----- Raw data

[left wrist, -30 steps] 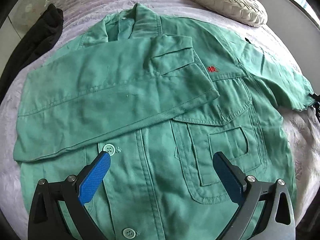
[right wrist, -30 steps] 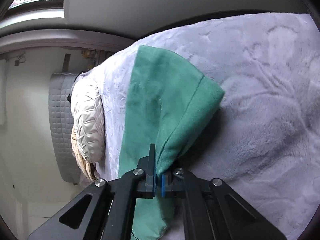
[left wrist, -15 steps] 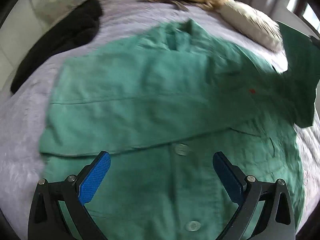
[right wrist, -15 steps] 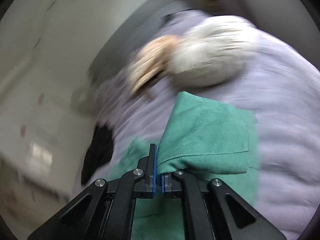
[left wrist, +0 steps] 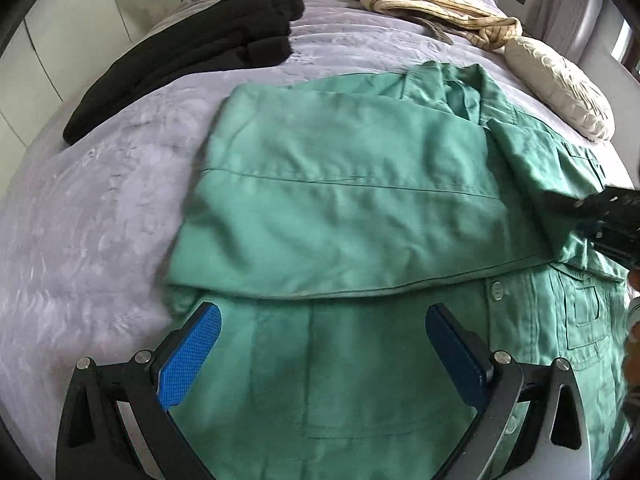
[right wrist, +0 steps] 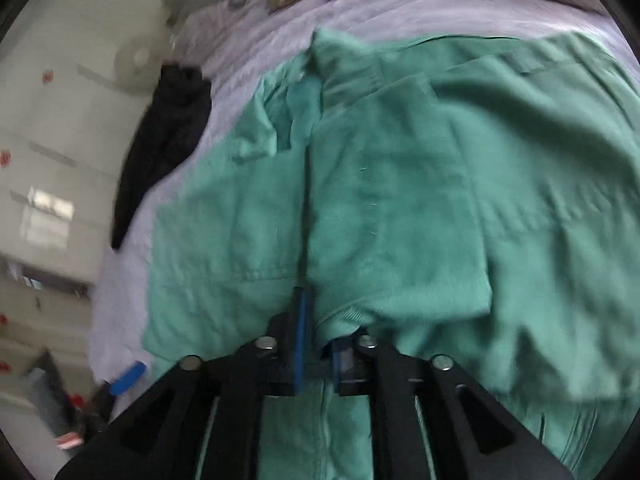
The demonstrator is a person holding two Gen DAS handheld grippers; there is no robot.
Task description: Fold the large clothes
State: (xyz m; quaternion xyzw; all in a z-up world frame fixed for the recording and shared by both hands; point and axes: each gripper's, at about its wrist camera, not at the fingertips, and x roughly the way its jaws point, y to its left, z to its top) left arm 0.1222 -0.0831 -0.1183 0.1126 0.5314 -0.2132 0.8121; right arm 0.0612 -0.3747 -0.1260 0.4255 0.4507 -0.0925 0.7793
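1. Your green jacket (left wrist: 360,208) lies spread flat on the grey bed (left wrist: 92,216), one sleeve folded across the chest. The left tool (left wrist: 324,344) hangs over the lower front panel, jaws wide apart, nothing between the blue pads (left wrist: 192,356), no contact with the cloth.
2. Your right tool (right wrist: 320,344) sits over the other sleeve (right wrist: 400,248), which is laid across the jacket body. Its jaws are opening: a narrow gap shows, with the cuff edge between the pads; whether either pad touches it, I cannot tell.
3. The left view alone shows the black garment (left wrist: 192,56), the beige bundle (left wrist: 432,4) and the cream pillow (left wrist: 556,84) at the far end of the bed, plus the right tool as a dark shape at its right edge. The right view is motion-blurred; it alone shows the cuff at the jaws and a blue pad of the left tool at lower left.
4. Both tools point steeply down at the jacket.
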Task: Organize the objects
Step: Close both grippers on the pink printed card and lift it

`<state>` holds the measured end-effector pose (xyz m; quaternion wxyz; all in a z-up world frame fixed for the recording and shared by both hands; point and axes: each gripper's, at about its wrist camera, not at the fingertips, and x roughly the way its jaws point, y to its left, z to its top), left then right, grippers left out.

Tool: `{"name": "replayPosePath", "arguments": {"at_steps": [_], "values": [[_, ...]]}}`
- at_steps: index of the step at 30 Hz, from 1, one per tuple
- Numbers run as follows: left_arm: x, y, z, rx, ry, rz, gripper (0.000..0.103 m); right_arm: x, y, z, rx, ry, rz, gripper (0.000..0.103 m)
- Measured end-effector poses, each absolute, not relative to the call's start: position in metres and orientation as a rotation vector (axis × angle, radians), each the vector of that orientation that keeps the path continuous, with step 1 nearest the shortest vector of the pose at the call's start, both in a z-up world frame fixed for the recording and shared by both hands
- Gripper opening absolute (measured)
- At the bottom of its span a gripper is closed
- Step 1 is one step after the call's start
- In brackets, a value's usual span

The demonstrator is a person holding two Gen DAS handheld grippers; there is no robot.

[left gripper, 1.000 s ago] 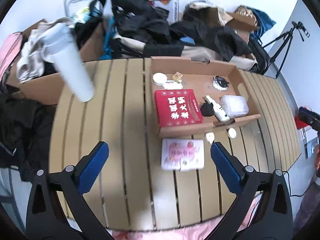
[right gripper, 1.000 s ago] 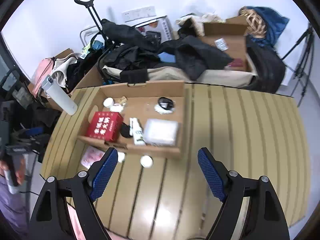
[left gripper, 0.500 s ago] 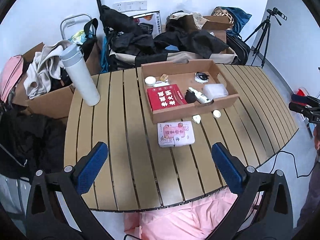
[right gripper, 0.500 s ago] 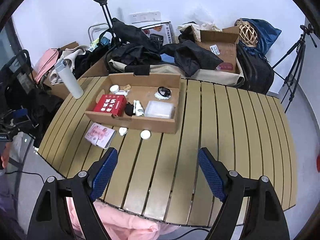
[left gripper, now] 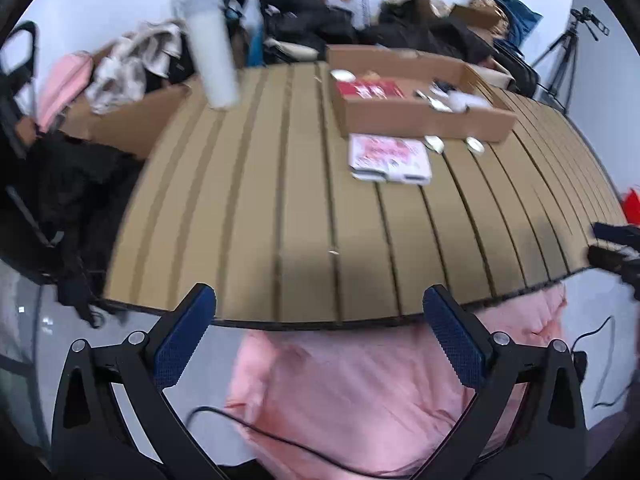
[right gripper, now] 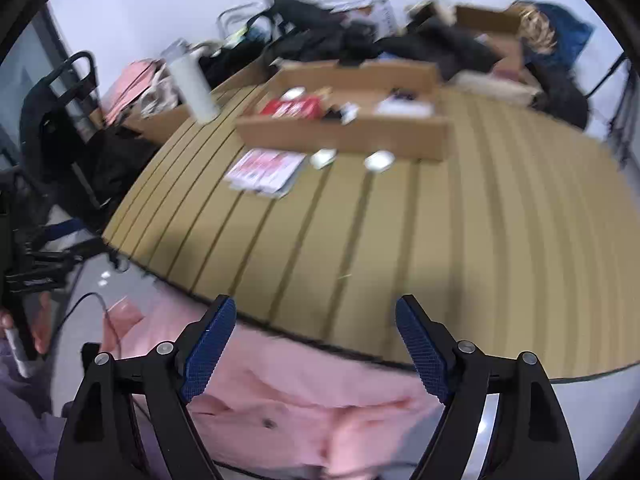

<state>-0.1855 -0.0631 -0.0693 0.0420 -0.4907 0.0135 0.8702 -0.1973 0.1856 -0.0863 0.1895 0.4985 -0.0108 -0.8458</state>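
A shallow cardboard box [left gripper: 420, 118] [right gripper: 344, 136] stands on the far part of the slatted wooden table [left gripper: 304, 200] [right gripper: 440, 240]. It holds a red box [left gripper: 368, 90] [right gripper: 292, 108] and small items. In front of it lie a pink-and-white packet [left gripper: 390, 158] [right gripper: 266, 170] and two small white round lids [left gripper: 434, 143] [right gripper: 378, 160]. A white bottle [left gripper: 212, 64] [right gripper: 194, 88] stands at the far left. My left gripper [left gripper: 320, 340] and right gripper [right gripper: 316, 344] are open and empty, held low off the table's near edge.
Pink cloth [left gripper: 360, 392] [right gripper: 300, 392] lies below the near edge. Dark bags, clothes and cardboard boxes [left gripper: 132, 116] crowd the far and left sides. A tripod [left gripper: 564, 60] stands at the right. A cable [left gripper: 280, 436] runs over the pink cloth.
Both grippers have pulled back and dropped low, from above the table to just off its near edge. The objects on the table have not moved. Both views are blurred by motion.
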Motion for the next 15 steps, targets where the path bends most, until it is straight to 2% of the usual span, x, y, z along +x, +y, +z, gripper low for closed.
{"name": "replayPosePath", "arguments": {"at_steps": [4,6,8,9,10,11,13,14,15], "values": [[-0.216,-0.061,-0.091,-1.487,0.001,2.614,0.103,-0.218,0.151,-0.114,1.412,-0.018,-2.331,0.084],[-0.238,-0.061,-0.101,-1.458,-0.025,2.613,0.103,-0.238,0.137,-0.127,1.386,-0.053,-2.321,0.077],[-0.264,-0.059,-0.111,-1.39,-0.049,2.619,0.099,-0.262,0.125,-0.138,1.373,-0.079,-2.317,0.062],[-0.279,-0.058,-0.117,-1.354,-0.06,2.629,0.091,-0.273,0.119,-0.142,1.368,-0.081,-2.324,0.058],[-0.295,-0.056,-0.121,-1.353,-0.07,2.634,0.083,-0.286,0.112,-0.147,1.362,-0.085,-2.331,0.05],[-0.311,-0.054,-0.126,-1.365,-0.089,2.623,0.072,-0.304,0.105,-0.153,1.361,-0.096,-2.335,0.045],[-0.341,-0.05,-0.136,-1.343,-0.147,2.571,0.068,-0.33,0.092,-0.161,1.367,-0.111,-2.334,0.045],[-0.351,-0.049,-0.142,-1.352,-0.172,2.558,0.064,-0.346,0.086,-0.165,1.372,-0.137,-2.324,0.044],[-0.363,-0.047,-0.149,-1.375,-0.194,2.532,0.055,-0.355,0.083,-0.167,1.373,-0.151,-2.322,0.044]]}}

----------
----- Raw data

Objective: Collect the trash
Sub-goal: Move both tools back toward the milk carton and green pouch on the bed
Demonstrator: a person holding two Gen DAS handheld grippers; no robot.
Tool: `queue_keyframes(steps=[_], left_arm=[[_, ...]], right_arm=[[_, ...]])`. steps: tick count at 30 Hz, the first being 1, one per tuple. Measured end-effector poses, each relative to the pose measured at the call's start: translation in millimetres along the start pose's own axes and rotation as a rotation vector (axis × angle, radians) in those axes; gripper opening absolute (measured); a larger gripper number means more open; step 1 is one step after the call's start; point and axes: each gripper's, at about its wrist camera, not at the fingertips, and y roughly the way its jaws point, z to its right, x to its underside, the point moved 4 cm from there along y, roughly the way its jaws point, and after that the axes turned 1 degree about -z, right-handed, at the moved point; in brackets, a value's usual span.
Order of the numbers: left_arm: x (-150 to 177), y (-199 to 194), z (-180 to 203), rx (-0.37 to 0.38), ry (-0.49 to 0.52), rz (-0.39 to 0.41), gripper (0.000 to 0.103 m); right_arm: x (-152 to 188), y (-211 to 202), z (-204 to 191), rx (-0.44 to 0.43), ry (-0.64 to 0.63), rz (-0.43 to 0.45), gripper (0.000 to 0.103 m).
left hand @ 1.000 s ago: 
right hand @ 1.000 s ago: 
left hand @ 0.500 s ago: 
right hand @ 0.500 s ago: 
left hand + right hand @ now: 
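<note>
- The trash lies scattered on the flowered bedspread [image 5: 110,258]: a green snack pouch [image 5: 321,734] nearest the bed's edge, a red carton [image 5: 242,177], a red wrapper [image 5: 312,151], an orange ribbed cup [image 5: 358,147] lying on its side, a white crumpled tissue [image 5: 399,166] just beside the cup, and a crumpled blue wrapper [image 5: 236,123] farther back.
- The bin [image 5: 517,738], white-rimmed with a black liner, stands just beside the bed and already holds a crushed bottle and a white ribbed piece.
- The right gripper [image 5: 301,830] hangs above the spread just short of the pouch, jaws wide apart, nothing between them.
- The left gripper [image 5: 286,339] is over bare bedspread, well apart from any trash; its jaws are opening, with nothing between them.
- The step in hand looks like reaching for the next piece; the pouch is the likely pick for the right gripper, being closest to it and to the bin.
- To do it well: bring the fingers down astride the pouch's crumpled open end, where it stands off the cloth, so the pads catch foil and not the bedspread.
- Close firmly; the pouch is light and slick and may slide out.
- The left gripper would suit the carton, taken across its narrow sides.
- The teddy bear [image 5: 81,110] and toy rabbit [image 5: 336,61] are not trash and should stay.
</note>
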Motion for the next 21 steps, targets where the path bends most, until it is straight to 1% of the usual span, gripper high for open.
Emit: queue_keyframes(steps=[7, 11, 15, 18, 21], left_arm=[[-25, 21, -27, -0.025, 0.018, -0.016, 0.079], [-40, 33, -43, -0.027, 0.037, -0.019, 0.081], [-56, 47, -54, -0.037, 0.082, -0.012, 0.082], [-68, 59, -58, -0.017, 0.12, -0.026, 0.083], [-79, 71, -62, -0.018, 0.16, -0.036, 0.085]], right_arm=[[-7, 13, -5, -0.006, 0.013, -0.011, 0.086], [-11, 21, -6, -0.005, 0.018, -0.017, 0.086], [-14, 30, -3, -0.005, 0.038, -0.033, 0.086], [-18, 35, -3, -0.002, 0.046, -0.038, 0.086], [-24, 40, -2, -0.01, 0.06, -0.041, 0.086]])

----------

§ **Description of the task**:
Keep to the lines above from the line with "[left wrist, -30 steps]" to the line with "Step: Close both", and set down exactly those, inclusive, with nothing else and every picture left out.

§ **Solved problem**:
[left wrist, -30 steps] 
[right wrist, -30 steps] 
[left wrist, -15 steps] 
[right wrist, -15 steps] 
[left wrist, +0 steps] 
[right wrist, +0 steps] 
The demonstrator is a person holding two Gen DAS handheld grippers; there is no robot.
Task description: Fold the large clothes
State: (xyz m; quaternion xyzw; all in a z-up world frame fixed for the recording and shared by both hands; point and axes: each gripper's, at about its wrist camera, not at the fingertips, and x roughly the way its jaws point, y to its left, z to its top) left arm 0.1222 -0.0831 -0.1183 0.1126 0.5314 -0.2132 0.8121; right arm 0.0612 -0.3747 -0.1260 0.4255 0.4507 -0.0925 0.7793
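1. Your green jacket (left wrist: 360,208) lies spread flat on the grey bed (left wrist: 92,216), one sleeve folded across the chest. The left tool (left wrist: 324,344) hangs over the lower front panel, jaws wide apart, nothing between the blue pads (left wrist: 192,356), no contact with the cloth.
2. Your right tool (right wrist: 320,344) sits over the other sleeve (right wrist: 400,248), which is laid across the jacket body. Its jaws are opening: a narrow gap shows, with the cuff edge between the pads; whether either pad touches it, I cannot tell.
3. The left view alone shows the black garment (left wrist: 192,56), the beige bundle (left wrist: 432,4) and the cream pillow (left wrist: 556,84) at the far end of the bed, plus the right tool as a dark shape at its right edge. The right view is motion-blurred; it alone shows the cuff at the jaws and a blue pad of the left tool at lower left.
4. Both tools point steeply down at the jacket.
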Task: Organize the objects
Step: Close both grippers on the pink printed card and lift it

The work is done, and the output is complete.